■ SUPPLIED INFORMATION
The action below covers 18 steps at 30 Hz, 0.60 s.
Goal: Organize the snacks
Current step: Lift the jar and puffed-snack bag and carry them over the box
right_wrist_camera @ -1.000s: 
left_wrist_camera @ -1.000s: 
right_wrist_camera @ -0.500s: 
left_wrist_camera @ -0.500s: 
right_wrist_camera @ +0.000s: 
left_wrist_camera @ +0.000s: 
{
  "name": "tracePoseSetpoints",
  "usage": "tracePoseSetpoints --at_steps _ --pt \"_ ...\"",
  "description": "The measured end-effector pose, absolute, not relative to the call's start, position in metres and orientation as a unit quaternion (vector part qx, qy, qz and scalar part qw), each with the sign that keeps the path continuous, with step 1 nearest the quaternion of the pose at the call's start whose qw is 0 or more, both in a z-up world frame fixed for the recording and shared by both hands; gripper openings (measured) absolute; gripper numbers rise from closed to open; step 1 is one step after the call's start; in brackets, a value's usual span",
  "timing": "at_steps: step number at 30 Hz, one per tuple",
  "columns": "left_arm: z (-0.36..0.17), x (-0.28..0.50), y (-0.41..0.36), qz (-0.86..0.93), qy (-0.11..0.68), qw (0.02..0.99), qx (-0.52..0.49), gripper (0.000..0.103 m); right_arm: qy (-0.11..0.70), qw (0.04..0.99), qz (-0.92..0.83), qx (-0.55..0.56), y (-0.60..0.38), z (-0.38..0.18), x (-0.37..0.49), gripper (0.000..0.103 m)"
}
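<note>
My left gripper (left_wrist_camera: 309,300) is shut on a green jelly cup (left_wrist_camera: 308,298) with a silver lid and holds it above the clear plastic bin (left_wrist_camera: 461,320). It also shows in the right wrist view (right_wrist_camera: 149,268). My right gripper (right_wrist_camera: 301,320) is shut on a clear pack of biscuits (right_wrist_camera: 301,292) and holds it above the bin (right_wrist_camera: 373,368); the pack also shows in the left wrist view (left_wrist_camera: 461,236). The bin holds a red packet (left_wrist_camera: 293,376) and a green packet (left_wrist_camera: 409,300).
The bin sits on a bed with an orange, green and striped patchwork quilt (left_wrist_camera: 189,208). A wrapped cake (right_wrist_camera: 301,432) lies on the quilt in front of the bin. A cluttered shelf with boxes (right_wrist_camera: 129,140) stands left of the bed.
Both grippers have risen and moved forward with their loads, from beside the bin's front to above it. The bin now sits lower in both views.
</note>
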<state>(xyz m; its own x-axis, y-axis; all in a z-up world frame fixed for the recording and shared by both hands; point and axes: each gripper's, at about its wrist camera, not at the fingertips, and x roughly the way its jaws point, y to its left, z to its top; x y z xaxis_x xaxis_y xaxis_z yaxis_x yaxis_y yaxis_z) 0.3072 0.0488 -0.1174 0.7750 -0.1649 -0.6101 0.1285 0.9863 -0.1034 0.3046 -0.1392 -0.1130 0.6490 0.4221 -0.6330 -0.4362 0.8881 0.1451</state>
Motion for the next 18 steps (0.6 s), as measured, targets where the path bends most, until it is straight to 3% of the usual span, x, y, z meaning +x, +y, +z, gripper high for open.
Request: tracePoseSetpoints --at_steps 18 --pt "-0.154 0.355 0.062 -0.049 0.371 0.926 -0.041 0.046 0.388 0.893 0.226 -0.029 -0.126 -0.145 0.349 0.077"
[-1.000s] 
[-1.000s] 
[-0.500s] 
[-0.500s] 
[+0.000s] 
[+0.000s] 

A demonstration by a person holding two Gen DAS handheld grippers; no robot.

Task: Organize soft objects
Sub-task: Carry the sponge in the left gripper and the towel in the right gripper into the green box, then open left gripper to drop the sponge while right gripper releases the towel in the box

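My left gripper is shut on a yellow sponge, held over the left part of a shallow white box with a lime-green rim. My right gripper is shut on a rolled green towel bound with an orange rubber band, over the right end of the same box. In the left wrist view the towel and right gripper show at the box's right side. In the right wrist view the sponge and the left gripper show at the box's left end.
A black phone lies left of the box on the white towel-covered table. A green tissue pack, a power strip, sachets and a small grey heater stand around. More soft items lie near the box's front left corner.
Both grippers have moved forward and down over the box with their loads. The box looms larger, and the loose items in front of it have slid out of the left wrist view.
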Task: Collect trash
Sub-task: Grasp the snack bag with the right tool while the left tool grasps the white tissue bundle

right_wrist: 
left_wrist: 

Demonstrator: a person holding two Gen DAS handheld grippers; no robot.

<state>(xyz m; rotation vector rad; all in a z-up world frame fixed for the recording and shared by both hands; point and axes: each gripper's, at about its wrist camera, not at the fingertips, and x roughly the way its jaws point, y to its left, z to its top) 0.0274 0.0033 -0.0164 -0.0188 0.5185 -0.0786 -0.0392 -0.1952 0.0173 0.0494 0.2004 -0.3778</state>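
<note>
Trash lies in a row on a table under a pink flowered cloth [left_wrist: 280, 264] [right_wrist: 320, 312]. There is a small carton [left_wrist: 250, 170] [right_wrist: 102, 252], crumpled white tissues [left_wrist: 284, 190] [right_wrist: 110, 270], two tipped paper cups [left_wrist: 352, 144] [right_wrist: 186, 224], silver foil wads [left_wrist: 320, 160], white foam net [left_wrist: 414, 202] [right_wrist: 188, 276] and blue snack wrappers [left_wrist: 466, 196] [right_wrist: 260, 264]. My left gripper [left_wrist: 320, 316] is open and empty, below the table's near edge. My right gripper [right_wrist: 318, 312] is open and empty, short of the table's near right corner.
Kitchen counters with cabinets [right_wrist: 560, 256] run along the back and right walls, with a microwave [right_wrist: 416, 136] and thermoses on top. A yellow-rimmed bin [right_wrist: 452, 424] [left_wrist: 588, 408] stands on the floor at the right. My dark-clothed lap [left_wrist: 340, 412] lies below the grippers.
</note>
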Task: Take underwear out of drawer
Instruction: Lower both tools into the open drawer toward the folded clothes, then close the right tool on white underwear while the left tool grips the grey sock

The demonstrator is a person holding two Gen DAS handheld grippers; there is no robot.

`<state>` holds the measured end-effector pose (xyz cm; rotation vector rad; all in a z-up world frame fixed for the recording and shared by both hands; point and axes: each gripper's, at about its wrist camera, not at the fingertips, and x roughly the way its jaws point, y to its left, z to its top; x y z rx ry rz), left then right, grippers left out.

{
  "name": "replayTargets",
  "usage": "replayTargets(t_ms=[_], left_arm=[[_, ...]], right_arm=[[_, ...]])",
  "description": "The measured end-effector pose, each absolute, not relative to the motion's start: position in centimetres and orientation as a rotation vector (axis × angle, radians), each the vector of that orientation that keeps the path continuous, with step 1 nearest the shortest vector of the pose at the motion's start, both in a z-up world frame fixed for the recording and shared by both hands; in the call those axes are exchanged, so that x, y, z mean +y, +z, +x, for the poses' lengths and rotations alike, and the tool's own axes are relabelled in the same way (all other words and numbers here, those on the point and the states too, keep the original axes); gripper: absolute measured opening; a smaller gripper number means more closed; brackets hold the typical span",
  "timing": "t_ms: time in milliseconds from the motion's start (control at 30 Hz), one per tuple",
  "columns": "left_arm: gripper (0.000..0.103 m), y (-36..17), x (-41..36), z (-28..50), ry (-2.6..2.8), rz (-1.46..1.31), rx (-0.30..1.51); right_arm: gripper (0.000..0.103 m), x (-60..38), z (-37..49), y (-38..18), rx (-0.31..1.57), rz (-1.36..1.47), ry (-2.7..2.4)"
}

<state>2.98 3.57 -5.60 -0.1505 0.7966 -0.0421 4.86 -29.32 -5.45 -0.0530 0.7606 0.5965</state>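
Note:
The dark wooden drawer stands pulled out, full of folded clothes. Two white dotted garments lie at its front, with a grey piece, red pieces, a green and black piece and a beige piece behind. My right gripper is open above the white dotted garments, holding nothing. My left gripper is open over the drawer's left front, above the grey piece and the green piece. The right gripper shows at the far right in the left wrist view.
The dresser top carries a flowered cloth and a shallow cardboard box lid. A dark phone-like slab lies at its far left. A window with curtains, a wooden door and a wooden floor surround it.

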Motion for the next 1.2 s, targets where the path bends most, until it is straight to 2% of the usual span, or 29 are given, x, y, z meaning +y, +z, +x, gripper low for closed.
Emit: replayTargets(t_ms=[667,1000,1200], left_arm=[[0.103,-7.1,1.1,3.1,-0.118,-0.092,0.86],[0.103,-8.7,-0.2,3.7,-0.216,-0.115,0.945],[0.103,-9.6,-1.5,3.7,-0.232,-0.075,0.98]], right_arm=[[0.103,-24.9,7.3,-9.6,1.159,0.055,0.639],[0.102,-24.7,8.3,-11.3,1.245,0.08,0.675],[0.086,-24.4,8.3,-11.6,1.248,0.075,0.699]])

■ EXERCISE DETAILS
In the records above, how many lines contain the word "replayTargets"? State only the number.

■ EXERCISE OUTPUT
3